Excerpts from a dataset
○ ○ ○ ○ ○ ○ ○
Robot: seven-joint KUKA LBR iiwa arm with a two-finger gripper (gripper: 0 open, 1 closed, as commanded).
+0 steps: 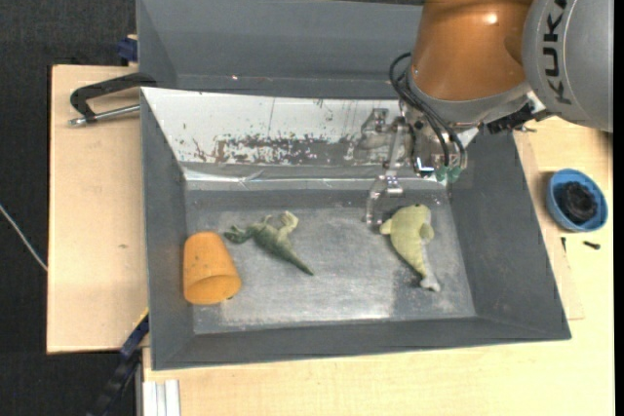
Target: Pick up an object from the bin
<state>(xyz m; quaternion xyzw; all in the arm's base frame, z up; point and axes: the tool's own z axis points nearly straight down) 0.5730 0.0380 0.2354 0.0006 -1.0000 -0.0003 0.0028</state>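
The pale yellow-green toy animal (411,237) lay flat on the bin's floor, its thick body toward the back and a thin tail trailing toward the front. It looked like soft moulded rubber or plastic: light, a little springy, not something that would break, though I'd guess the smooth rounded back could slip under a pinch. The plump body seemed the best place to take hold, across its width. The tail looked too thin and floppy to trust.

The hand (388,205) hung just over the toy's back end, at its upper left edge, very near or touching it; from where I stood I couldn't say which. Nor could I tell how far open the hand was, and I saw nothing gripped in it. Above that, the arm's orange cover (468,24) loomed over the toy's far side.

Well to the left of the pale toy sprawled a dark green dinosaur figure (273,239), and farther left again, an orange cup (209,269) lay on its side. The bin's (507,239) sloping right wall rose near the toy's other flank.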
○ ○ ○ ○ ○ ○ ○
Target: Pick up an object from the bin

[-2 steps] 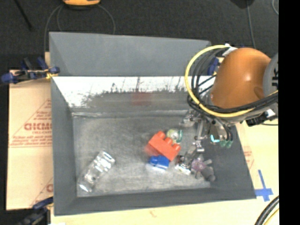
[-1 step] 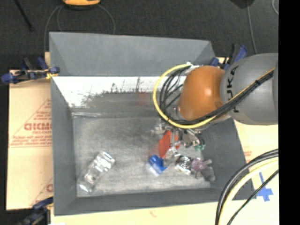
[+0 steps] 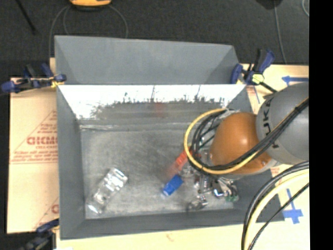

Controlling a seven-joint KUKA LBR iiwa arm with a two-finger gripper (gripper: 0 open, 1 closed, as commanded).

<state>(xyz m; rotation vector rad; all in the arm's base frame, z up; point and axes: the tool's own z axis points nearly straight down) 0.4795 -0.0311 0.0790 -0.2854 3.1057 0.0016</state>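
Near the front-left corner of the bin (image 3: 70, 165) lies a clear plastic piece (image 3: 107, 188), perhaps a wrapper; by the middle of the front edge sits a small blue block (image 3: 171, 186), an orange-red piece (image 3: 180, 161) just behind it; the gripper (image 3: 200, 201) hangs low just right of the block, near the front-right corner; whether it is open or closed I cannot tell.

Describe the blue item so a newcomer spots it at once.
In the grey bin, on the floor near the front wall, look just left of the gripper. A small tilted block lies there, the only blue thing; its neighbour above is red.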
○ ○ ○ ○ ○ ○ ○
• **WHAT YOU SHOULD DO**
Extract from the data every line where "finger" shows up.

• **TASK RESULT**
Robot: seven-joint KUKA LBR iiwa arm with a two-finger gripper (gripper: 0 open, 1 closed, as commanded).
Controlling a seven-joint KUKA LBR iiwa arm with a two-finger gripper (gripper: 0 open, 1 closed, as commanded).

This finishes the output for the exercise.